The Complete Data Scientist
Nowadays, because of high market demand and because of the rise of artificial intelligence (AI), many people are calling themselves a “data scientist”. But what does this job title actually mean? Many articles on the internet do a great job giving a comprehensive checklist of computational skills necessary to be a data scientist, but to me this view is too narrow. My approach in this short article is to give a brief overview of three general areas that I feel constitute a complete data scientist. They are not listed in any preferential order.
-
Computer skills
I list below a basic core set of tools that allow a data scientist to do his or her work and to stay current:
- R, especially the
tidyverse
packages, and the ability to use R Markdown. - Python, and the ability to use JupyterLab. There are many popular libraries you can learn as you go (e.g., NumPy, Pandas, Matplotlib, etc.).
- The ability to use a Git + GitHub workflow.
- The ability to be able to move around one of The Big Three cloud computing platforms (e.g., AWS). This also includes a basic familiarity with Spark (Databricks is a nice platform).
- If you are going to do a lot of data engineering, then knowing how to use SQL is important.
This list will undoubtedly not satisfy everyone, but it is not meant to be exhaustive. Because of my earlier training, there are still times when I find myself reaching for SAS for various reasons. You might also find yourself having to pick up a skill depending on where you work. For example, you might find yourself working for a company that will insist you produce graphics with Tableau or program in Ruby.
- R, especially the
-
The ability to apply statistics and solve problems.
It will be important that you have the ability to apply a broad set of statistical skills. You will use basic inferential statistics (e.g., t-tests, simple linear regression, etc.) more than you think and deep learning less than you think.
Having a basic understanding of some or all of the classic fields of statistics, like sampling, experimental design, time series, survival analysis, spatial statistics, Bayesian statistics, categorical data analysis, nonparametrics, and multivariate statistics is important. Why? Because these fields can be used for many problems and you never know what sort of problem you will be tasked to work on.

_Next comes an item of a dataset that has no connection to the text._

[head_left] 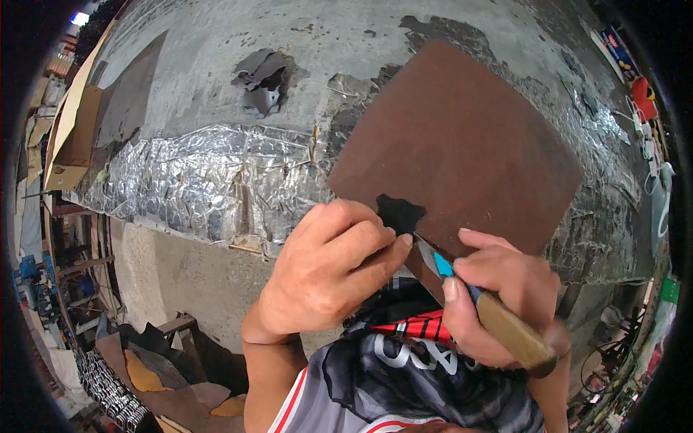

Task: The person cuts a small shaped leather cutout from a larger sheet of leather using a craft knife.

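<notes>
My left hand (325, 263) is closed, its fingertips pinching the lower edge of a small, irregular black piece of what looks like leather (401, 214). That piece lies over the near edge of a large brown square board (462, 137), set cornerwise on the bench. My right hand (498, 289) is wrapped round a knife (516, 333) with a thick wooden handle and bright blue wrapping near the blade. The blade points up and left, its tip right at the black piece beside my left fingertips. My palm and fingers hide part of the handle.
The worn grey bench (195, 79) has shiny tape (216, 180) along its near side. A torn dark scrap (263, 79) lies left of the board. A cardboard box (76, 137) stands at the left end, with leather offcuts (155, 368) below. A white cable (660, 191) hangs at right.
</notes>
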Motion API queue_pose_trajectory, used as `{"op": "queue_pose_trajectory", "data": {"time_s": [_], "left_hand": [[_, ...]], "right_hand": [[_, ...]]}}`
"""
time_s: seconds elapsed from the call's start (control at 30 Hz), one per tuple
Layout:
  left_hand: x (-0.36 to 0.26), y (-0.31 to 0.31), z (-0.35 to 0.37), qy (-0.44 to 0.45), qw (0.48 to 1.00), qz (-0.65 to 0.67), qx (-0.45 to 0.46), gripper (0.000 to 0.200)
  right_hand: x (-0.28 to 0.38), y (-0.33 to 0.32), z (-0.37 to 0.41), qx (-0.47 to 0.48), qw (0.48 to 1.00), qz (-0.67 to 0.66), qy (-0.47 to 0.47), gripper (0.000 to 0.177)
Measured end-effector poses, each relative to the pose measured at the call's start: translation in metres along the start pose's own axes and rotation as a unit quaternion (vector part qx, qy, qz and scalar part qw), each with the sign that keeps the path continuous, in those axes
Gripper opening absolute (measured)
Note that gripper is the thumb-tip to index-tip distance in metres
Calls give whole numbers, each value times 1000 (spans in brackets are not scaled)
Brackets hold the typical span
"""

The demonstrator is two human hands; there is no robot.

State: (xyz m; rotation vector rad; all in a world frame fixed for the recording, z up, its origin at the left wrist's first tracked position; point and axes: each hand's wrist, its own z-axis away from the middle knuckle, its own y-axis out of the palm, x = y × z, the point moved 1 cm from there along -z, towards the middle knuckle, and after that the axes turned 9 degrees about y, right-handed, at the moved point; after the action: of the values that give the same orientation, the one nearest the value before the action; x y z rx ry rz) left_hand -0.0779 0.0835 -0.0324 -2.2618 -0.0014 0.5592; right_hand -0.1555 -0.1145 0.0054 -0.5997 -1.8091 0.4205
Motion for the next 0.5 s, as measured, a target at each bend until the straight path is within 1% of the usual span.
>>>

Consulting practice and experience analyzing actual data are like gold, and the more practice and experience you get, the stronger a data scientist you will become. It teaches you key concepts of staying curious, critical thinking, solving difficult problems, and the art of being able to communicate results to people that oftentimes know very little about statistics. Keep studying and evolving in your ability to apply statistics to solve problems. There are some good online courses hosted on Udemy and DataCamp, for example. Just take care to make sure that the course is taught by someone who is reasonably credentialed. As well, there are some great books out there that you can read and teach yourself that cool machine learning skill you’ve been hearing about :)
-
Having a background in statistical theory and math.
It has been my experience that many people who call themselves data scientists are strong with computers, but when it comes to statistics, they have a limited understanding of what it is they are doing and why they are doing it. This is unfortunate because what happens when you face a tough problem that has no solution worked out on the internet or you have to derive a tricky result on your own? Or perhaps you encounter an answer that doesn’t make sense or should be challenged.
Because of this, I think having an MS or PhD in Statistics or Data Science is crucial, and it should be a graduate program nicely stocked with some basic math courses (e.g., calculus, linear algebra, etc.).
Ok, let’s suppose you’ve worked hard and now check the box in all three areas. What about once we are in the workforce? There are some great annual conferences that allow you to stay current and attend technical workshops as part of your continued professional development. For example, The Symposium on Data Science and Statistics comes to mind. The American Statistician comes out four times a year and gives about as nice and comprehensive an overview of what is current in statistics and data science as you will find. I much recommend reading this journal. If it is possible, it is worth the time to continue to publish peer-reviewed papers. These do not have to be only in high-impact theoretical journals within the statistics and data science realm. A solid paper evidencing an interdisciplinary collaboration can only help your professional credibility.
In closing, I think it is important to have a blended balance of all three of these areas. To be a complete data scientist, you cannot be strong only in computer skills (area 1), and ignore knowing how to apply statistics to solve problems (area 2), and ignore having a basic understanding of statistical and mathematical theory (area 3). Some people do not like to hear this because it is frankly harder to transition from application to theory than it is to transition from theory to application. However, to illuminate this point, I was informed the other day that a very large company I have worked for in the past currently has on staff several mid- and senior-level statisticians and data scientists to focus on areas 2 and 3 only. As for the actual turning the crank on the data analysis (area 1), all that is now shipped overseas for greatly reduced costs. Think about it.
So that is the short definition of a complete data scientist I use in my own professional career and it has served me well so far. These are the skills I’ll be looking for when it comes to potential new data scientist hires for my team in CORE at Atrium Health.